Assigned task
Could you print every record exactly as it stands?

* * *

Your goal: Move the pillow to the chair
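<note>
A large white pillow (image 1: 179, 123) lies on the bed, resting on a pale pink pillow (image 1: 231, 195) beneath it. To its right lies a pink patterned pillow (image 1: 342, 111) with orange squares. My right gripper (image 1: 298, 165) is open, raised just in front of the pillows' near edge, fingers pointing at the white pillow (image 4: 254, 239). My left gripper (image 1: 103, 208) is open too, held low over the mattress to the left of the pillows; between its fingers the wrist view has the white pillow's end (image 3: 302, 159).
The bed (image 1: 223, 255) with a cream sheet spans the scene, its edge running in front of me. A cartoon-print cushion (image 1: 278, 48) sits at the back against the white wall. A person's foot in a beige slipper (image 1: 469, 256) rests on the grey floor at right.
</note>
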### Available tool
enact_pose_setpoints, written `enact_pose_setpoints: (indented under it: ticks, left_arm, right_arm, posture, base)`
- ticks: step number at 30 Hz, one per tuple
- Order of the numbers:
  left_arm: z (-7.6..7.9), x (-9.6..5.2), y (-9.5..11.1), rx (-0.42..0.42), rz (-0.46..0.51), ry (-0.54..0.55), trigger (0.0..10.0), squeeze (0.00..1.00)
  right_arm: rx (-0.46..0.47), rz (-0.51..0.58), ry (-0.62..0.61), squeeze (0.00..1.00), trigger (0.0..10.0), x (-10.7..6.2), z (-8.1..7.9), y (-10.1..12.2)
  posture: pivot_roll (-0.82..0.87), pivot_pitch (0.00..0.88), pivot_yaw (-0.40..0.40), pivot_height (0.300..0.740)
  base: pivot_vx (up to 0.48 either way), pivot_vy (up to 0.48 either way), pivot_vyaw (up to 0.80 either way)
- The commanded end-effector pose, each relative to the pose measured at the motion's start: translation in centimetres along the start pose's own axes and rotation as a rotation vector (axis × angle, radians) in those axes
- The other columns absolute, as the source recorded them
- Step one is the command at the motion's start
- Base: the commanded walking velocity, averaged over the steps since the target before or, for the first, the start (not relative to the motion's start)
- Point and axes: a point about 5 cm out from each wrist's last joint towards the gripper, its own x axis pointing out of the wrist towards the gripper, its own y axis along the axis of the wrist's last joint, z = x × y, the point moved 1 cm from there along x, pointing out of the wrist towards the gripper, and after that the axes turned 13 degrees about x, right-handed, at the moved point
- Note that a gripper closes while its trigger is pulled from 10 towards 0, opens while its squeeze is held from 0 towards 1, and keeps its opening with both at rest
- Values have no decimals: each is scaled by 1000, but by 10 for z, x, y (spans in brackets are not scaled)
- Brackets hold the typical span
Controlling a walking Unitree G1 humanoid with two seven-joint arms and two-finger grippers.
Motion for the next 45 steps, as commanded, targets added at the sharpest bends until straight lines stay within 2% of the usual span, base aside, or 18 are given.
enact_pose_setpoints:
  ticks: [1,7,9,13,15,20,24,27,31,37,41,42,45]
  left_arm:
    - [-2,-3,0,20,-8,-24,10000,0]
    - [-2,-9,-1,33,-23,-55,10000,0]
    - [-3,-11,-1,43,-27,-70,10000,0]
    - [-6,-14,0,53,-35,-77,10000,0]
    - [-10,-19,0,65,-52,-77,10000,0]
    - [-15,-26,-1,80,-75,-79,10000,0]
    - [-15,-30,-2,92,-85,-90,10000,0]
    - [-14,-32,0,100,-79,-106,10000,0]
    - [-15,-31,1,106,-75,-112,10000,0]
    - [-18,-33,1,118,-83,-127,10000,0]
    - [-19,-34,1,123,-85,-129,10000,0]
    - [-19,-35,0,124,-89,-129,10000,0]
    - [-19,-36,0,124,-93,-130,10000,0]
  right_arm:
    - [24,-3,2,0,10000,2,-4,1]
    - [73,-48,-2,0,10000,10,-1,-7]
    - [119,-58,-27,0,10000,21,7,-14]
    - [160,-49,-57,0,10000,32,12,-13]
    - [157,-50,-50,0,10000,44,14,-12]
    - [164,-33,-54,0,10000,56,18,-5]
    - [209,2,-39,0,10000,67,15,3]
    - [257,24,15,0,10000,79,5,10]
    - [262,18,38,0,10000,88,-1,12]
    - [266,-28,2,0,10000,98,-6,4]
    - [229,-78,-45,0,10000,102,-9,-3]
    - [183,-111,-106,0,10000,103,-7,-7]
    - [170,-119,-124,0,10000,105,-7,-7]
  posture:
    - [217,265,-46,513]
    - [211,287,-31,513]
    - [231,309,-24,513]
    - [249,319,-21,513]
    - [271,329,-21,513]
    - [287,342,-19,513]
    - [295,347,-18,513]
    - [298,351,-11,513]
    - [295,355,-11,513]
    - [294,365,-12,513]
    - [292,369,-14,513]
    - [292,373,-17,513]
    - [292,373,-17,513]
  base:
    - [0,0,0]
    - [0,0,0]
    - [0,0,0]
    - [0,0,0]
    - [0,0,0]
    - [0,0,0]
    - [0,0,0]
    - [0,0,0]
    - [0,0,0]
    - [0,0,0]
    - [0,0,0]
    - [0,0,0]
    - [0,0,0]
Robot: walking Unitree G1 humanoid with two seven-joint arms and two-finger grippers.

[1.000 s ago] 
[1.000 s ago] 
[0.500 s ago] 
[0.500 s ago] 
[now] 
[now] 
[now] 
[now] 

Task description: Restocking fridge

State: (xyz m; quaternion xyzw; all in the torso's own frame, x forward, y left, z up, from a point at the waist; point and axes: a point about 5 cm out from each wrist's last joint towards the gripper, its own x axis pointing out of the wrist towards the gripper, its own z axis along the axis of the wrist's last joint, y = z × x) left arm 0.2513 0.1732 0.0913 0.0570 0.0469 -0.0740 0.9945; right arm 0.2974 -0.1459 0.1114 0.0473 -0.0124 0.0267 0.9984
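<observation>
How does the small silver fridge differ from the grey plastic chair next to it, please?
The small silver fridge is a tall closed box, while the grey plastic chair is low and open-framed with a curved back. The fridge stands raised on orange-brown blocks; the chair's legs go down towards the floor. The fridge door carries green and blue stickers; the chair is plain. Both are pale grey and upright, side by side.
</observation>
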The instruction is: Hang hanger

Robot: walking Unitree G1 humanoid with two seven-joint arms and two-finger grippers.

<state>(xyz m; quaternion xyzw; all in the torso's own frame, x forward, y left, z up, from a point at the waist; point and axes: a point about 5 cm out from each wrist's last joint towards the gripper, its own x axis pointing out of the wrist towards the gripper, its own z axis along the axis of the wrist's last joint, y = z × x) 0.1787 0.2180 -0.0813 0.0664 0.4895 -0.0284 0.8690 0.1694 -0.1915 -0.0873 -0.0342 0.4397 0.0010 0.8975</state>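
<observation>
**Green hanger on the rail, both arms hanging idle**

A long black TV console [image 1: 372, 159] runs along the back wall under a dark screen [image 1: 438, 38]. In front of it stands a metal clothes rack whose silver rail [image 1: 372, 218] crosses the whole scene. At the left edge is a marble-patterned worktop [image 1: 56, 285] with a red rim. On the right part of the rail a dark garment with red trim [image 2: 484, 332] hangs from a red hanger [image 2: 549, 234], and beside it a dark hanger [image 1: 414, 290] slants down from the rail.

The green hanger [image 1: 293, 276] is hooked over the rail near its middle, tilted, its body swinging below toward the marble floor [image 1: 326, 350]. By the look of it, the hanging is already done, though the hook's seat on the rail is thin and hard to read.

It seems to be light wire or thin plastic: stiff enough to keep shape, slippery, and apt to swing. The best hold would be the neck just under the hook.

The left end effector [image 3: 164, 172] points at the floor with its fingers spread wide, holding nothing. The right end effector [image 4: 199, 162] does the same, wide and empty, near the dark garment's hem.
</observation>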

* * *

Answer for the task
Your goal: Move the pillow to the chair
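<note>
A large white pillow (image 1: 179, 123) lies on the bed, resting on a pale pink pillow (image 1: 231, 195) beneath it. To its right lies a pink patterned pillow (image 1: 342, 111) with orange squares. My right gripper (image 1: 298, 165) is open, raised just in front of the pillows' near edge, fingers pointing at the white pillow (image 4: 254, 239). My left gripper (image 1: 103, 208) is open too, held low over the mattress to the left of the pillows; between its fingers the wrist view has the white pillow's end (image 3: 302, 159).
The bed (image 1: 223, 255) with a cream sheet spans the scene, its edge running in front of me. A cartoon-print cushion (image 1: 278, 48) sits at the back against the white wall. A person's foot in a beige slipper (image 1: 469, 256) rests on the grey floor at right.
</note>
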### Available tool
enact_pose_setpoints, written `enact_pose_setpoints: (indented under it: ticks, left_arm, right_arm, posture, base)`
- ticks: step number at 30 Hz, one per tuple
- Order of the numbers:
  left_arm: z (-7.6..7.9), x (-9.6..5.2), y (-9.5..11.1), rx (-0.42..0.42), rz (-0.46..0.51), ry (-0.54..0.55), trigger (0.0..10.0), squeeze (0.00..1.00)
  right_arm: rx (-0.46..0.47), rz (-0.51..0.58), ry (-0.62..0.61), squeeze (0.00..1.00), trigger (0.0..10.0), x (-10.7..6.2), z (-8.1..7.9), y (-10.1..12.2)
  posture: pivot_roll (-0.82..0.87), pivot_pitch (0.00..0.88), pivot_yaw (-0.40..0.40), pivot_height (0.300..0.740)
  base: pivot_vx (up to 0.48 either way), pivot_vy (up to 0.48 either way), pivot_vyaw (up to 0.80 either way)
- The commanded end-effector pose, each relative to the pose measured at the motion's start: translation in centimetres along the start pose's own axes and rotation as a rotation vector (axis × angle, radians) in those axes
- The other columns absolute, as the source recorded them
- Step one is the command at the motion's start
- Base: the commanded walking velocity, averaged over the steps since the target before or, for the first, the start (not relative to the motion's start)
- Point and axes: a point about 5 cm out from each wrist's last joint towards the gripper, its own x axis pointing out of the wrist towards the gripper, its own y axis along the axis of the wrist's last joint, z = x × y, the point moved 1 cm from there along x, pointing out of the wrist towards the gripper, and after that the axes turned 13 degrees about x, right-handed, at the moved point
- Note that a gripper closes while its trigger is pulled from 10 towards 0, opens while its squeeze is held from 0 towards 1, and keeps its opening with both at rest
- Values have no decimals: each is scaled by 1000, but by 10 for z, x, y (spans in brackets are not scaled)
- Brackets hold the typical span
Controlling a walking Unitree G1 humanoid with two seven-joint arms and two-finger grippers.
Motion for the next 45 steps, as commanded, targets added at the sharpest bends until straight lines stay within 2% of the usual span, base aside, or 18 are given.
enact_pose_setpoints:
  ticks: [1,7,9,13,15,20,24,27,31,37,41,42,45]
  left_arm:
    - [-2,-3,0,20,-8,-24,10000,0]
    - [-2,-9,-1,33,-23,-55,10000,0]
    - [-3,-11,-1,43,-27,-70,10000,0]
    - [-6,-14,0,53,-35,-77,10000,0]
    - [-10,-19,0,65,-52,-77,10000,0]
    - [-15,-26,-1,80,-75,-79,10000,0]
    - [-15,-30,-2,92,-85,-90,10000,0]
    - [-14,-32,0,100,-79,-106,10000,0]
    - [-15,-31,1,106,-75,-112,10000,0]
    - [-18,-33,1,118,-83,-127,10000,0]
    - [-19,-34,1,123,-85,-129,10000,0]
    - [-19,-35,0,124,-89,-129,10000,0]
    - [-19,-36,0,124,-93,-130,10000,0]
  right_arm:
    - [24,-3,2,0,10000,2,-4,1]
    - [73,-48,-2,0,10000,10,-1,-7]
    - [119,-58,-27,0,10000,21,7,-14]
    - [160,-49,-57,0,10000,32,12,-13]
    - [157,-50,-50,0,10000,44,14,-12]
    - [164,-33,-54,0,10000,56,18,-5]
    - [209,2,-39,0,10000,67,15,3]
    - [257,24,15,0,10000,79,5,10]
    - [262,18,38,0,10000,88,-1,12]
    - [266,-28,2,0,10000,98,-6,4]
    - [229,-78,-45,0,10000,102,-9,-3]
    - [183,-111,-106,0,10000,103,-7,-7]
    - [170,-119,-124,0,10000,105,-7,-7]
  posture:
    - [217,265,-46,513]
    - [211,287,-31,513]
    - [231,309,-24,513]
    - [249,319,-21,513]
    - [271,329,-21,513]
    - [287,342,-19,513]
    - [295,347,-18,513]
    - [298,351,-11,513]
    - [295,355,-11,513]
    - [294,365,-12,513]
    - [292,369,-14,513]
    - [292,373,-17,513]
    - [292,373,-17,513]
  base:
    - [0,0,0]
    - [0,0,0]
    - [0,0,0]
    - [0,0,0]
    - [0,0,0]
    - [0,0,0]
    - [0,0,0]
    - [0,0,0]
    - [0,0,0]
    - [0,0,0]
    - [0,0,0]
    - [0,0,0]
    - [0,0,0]
Robot: walking Unitree G1 humanoid with two seven-joint arms and two-finger grippers.

[1.000 s ago] 
[1.000 s ago] 
[0.500 s ago] 
[0.500 s ago] 
[now] 
[now] 
[now] 
[now] 

Task description: Restocking fridge

State: (xyz m; quaternion xyzw; all in the torso's own frame, x forward, y left, z up, from a point at the waist; point and axes: a point about 5 cm out from each wrist's last joint towards the gripper, its own x axis pointing out of the wrist towards the gripper, its own z axis along the axis of the wrist's last joint, y = z × x) left arm 0.2513 0.1732 0.0913 0.0570 0.0469 -0.0740 0.9945; right arm 0.2974 -0.1459 0.1114 0.0473 -0.0124 0.0267 0.9984
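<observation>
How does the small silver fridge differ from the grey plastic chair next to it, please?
The small silver fridge is a tall closed box, while the grey plastic chair is low and open-framed with a curved back. The fridge stands raised on orange-brown blocks; the chair's legs go down towards the floor. The fridge door carries green and blue stickers; the chair is plain. Both are pale grey and upright, side by side.
</observation>
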The instruction is: Hang hanger

Robot: walking Unitree G1 humanoid with two seven-joint arms and two-finger grippers.

<state>(xyz m; quaternion xyzw; all in the torso's own frame, x forward, y left, z up, from a point at the waist; point and axes: a point about 5 cm out from each wrist's last joint towards the gripper, its own x axis pointing out of the wrist towards the gripper, its own z axis along the axis of the wrist's last joint, y = z × x) 0.1787 0.2180 -0.0813 0.0664 0.4895 -0.0284 0.8690 0.1694 -0.1915 -0.0873 -0.0342 0.4397 0.0010 0.8975</state>
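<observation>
**Green hanger on the rail, both arms hanging idle**

A long black TV console [image 1: 372, 159] runs along the back wall under a dark screen [image 1: 438, 38]. In front of it stands a metal clothes rack whose silver rail [image 1: 372, 218] crosses the whole scene. At the left edge is a marble-patterned worktop [image 1: 56, 285] with a red rim. On the right part of the rail a dark garment with red trim [image 2: 484, 332] hangs from a red hanger [image 2: 549, 234], and beside it a dark hanger [image 1: 414, 290] slants down from the rail.

The green hanger [image 1: 293, 276] is hooked over the rail near its middle, tilted, its body swinging below toward the marble floor [image 1: 326, 350]. By the look of it, the hanging is already done, though the hook's seat on the rail is thin and hard to read.

It seems to be light wire or thin plastic: stiff enough to keep shape, slippery, and apt to swing. The best hold would be the neck just under the hook.

The left end effector [image 3: 164, 172] points at the floor with its fingers spread wide, holding nothing. The right end effector [image 4: 199, 162] does the same, wide and empty, near the dark garment's hem.
</observation>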

That makes the output complete.